# Quinn Health Ins up for renewal 7 mths pregnant



## Maxie37 (30 Mar 2010)

Hi guys, my health insurance is up for renewal on the 15th April, I am 7 months pregnant and have therefore already started my semi private cover with Quinn.  Should I renew with quinn or change to VHI, can I have 2 different insurers for the same pregnancy, can I change to VHI with any break in cover.  Also, I am 38 as is my hubby and I have a 3 yr old, will we have to go for medicals in order to change at our age?  Any help greatly appreciated!!!
Maxie


----------



## scuby (30 Mar 2010)

you can change without a break in cover...what ever time you spend with any insurance comp will transfer with you. You do not need to have medical when joining/transferring either.


----------



## calt (31 Mar 2010)

If you change to VHI they will continue your cover for all aspects of your health except Maternity, you have to be with them for a year before they will pay out on that benefit.


----------



## scuby (31 Mar 2010)

calt said:


> If you change to VHI they will continue your cover for all aspects of your health except Maternity, you have to be with them for a year before they will pay out on that benefit.
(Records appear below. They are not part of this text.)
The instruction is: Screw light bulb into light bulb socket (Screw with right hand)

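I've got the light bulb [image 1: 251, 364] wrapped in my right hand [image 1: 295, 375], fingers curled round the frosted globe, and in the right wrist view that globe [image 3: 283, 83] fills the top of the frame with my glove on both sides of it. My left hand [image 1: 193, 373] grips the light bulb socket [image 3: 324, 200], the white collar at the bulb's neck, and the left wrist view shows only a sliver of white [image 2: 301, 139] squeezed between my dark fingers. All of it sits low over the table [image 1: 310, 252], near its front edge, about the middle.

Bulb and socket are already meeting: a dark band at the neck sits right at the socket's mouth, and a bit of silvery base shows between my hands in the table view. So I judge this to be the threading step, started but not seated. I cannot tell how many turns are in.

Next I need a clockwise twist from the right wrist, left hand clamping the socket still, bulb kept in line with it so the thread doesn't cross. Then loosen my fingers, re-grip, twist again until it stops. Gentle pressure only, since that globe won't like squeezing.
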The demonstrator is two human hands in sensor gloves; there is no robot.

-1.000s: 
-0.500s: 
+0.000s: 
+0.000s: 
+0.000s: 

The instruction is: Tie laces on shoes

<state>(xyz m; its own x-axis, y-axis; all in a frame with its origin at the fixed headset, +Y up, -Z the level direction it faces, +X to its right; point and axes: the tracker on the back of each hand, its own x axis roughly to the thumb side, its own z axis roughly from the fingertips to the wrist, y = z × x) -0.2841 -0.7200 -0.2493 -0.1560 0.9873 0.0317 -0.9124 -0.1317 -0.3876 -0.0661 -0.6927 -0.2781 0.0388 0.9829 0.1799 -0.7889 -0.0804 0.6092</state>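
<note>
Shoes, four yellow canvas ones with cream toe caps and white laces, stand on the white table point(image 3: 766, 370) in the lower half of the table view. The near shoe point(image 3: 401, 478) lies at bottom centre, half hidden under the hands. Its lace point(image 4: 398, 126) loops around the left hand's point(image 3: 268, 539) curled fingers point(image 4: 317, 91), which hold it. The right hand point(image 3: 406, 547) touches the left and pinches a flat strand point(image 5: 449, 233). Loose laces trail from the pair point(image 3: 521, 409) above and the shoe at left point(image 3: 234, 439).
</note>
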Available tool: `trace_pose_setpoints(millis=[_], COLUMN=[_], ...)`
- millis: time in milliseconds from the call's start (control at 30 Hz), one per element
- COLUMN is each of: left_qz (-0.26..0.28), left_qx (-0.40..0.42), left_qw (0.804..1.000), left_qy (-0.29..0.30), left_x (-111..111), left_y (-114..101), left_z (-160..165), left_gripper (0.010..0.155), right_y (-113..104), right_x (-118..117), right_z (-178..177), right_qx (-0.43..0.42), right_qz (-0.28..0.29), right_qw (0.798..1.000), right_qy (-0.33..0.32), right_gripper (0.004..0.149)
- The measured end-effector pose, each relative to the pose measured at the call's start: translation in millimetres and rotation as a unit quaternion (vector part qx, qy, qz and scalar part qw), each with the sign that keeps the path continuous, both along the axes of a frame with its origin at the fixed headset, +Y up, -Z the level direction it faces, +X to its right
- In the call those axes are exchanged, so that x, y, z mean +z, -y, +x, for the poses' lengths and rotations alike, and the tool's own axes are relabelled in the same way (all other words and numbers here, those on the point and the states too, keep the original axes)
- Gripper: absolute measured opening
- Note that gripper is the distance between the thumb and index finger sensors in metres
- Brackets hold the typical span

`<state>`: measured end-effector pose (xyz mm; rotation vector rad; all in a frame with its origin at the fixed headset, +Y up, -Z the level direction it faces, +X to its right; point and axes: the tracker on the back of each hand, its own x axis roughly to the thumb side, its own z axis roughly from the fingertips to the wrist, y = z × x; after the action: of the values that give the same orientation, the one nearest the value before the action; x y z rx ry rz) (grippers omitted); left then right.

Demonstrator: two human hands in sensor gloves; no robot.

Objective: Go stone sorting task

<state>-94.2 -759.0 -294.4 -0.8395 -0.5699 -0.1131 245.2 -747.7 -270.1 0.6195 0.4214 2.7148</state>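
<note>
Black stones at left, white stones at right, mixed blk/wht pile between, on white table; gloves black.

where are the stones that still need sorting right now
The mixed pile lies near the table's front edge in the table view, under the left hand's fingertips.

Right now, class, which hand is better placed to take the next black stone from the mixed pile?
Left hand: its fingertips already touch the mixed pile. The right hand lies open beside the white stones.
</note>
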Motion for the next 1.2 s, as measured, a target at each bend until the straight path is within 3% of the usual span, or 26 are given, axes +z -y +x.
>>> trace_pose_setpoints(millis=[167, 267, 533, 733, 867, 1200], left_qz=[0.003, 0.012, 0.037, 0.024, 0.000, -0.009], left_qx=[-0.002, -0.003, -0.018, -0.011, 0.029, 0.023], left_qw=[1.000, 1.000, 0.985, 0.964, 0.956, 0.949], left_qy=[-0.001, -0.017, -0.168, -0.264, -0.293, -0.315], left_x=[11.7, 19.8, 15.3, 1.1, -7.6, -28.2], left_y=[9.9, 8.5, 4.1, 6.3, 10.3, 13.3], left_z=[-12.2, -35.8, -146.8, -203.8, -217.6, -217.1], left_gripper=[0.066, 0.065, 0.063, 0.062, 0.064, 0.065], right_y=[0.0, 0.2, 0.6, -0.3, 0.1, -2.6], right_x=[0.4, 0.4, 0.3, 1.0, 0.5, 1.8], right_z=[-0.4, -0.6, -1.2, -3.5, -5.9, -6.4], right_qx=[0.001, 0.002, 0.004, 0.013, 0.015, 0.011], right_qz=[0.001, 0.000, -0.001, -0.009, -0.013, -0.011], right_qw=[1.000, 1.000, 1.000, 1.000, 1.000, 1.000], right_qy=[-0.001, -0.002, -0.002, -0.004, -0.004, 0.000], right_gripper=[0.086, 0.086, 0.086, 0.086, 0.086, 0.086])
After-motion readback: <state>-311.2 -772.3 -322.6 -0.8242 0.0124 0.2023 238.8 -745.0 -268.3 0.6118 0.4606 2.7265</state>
not if you were already insured with another insurance company. The time you spent with Quinn will carry over with you. you will basically get the same  cover as your quinn plan if you move to vhi/vivas to a similar plan


----------



## Johnweber (1 Apr 2010)

http://www.avivahealth.ie/member-info/maternity-benefits-guide/

Aviva will cover you for the same level of cover with Quinn but not the extra benefits of a cleaner or the partner benefit as there is a 42 week waiting period for the extra benefits that they provide.


----------



## scuby (3 Apr 2010)

a medical is not required for any insurance company


----------



## Johnweber (6 Apr 2010)

lfsinsurance said:


> If you switch now you will be only entitled to the benefits that Quinn were giving you, to avail of the unique benefits that AVIVA provide you would need to wait 52 weeks as that is the waiting period for any new benefits.


 
42 weeks


----------



## Maxie37 (8 Apr 2010)

Thanks for all the info.  Just wondering, in your opinions, should I make the switch from Quinn given the current administration situation or should I stick with Quinn?


----------



## NovaFlare77 (8 Apr 2010)

Maxie37 said:


> Hi guys, my health insurance is up for renewal on the 15th April


 
Hi Maxie. I think that all Quinn Healthcare policies renew on the first of any given month, so you should double check this renewal date. 

However, if you do decide to switch, the renewal date doesn't make much of a difference as generally, you can switch at any time and get a proportional refund of subscriptions.

Regarding staying with Quinn for the time being, there have been ads in the papers stating that Quinn Healthcare quoting the provisional administrators as saying they are operating as normal for the time being and paying claims as normal, etc.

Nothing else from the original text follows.